◆ The problem: Copy, from the entries below, each line where the word "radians" can be found.
***** Supplied records *****
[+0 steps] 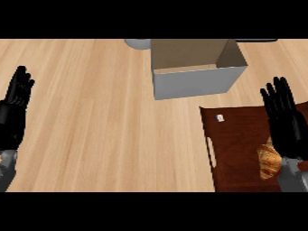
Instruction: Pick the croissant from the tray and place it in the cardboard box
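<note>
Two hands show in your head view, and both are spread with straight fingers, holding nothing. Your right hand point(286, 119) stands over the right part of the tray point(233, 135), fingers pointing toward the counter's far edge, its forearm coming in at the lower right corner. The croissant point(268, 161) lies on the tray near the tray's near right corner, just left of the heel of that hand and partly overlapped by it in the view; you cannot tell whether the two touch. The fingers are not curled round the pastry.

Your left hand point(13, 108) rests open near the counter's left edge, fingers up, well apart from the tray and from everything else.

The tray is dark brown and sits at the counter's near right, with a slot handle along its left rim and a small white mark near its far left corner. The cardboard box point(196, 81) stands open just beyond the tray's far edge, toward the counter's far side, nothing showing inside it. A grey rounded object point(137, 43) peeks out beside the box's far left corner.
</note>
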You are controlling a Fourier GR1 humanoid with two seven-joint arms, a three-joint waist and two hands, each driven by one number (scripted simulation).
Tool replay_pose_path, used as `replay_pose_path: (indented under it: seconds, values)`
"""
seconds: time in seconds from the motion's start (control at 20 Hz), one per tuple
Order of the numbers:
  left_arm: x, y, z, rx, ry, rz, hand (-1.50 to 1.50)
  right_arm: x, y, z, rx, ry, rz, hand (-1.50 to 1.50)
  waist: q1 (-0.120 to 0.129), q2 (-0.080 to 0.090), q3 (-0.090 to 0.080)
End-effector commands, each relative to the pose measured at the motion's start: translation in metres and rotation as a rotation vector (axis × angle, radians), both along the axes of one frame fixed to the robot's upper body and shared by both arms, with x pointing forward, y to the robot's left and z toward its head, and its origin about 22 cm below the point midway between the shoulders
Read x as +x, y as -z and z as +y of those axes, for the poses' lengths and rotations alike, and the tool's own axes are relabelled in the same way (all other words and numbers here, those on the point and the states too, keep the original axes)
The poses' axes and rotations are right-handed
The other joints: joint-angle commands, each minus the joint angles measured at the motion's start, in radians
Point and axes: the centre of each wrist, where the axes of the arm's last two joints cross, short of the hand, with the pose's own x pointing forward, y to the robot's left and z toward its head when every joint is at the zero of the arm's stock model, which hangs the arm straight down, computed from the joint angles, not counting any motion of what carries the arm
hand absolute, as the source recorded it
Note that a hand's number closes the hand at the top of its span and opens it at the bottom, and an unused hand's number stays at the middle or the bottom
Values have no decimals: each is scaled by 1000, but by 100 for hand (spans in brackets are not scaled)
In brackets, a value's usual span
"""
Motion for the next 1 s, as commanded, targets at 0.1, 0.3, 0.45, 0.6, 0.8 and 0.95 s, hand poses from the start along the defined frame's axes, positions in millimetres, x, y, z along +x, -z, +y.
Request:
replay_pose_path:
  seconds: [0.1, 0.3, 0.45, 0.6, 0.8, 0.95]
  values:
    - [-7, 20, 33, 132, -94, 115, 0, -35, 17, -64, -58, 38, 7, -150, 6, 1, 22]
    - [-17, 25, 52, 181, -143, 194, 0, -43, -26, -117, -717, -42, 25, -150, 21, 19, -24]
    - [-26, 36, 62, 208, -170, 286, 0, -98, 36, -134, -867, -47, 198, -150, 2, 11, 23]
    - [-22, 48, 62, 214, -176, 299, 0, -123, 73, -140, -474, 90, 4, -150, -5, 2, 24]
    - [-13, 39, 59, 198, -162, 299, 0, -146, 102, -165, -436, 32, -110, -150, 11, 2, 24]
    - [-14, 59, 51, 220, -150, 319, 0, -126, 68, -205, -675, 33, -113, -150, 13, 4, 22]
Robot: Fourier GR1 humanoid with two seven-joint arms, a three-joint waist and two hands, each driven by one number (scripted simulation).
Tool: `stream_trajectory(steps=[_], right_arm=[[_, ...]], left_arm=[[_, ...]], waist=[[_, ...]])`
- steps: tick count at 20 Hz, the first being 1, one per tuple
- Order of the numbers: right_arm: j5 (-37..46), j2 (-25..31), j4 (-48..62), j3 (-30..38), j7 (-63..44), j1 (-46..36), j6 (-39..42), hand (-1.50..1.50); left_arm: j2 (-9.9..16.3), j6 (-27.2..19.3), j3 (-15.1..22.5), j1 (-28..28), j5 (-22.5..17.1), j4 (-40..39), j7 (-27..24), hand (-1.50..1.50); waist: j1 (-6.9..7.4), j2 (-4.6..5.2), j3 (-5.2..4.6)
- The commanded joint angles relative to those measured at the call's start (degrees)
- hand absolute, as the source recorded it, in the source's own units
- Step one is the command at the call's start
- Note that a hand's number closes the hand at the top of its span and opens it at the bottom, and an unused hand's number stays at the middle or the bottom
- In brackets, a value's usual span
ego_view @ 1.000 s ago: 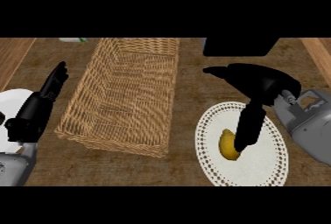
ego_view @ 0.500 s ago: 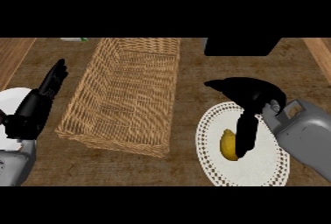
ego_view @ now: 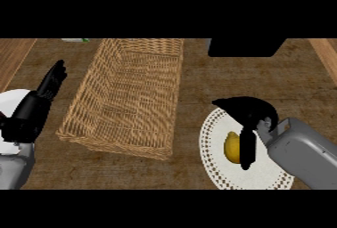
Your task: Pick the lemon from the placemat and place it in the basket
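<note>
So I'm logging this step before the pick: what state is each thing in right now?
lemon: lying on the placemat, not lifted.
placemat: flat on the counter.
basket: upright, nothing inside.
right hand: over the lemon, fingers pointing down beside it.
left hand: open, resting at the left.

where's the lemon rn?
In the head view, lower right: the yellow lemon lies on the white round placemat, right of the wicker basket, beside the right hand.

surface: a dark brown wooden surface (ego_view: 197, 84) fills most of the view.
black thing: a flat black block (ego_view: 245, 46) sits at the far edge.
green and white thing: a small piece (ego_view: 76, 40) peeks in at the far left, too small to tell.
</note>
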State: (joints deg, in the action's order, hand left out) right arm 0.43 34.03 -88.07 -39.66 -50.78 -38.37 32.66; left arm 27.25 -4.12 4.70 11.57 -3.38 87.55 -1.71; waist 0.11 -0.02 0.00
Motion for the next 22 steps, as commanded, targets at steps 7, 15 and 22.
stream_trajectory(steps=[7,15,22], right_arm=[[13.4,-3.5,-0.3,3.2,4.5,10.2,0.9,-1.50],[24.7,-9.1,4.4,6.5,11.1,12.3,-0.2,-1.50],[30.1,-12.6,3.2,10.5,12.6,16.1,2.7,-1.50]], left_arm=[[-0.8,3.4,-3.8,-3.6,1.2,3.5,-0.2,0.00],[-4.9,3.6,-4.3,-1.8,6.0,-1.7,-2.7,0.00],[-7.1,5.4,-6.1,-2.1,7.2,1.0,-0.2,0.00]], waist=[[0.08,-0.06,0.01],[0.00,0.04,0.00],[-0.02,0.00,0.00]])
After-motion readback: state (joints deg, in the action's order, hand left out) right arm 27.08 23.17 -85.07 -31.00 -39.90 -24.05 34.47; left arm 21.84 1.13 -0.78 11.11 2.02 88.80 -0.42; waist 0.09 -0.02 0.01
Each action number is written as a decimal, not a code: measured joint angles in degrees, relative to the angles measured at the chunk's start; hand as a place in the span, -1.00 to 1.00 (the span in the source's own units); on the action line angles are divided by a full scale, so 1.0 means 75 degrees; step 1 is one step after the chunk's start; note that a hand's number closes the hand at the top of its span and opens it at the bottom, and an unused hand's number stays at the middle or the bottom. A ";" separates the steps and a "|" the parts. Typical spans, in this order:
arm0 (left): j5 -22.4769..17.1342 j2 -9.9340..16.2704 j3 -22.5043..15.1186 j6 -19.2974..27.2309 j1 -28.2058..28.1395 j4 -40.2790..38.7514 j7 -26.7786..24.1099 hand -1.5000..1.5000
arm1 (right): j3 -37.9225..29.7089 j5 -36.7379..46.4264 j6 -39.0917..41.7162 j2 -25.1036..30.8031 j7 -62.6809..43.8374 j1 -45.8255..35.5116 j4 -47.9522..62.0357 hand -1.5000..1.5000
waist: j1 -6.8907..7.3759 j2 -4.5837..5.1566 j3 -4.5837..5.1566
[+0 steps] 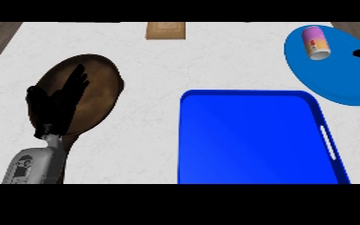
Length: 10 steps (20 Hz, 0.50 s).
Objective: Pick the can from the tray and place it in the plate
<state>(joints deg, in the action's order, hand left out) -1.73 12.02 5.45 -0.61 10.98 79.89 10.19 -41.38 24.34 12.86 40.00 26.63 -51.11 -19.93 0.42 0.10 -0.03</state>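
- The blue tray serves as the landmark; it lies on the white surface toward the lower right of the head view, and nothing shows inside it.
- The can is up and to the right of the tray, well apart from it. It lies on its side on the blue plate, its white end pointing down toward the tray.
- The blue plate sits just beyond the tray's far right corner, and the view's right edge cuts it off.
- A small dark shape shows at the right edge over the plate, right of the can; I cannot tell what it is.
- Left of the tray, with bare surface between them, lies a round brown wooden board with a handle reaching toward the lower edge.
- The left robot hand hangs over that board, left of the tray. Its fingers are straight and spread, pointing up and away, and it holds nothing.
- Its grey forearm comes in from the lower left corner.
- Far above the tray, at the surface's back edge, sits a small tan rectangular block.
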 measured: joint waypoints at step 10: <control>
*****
◆ Exercise response:
End-effector commands, each relative to the pose measured at the motion's start: translation in metres and rotation as a rotation vector (axis × angle, radians), both along the axes of one frame fixed to the robot's upper body and shared by both arms, with x pointing forward, y to the robot's left and z toward its head, and its origin about 22 cm below the point midway between the shoulders
The other joints: joint-angle commands, each minus the joint angles measured at the motion's start, in radians

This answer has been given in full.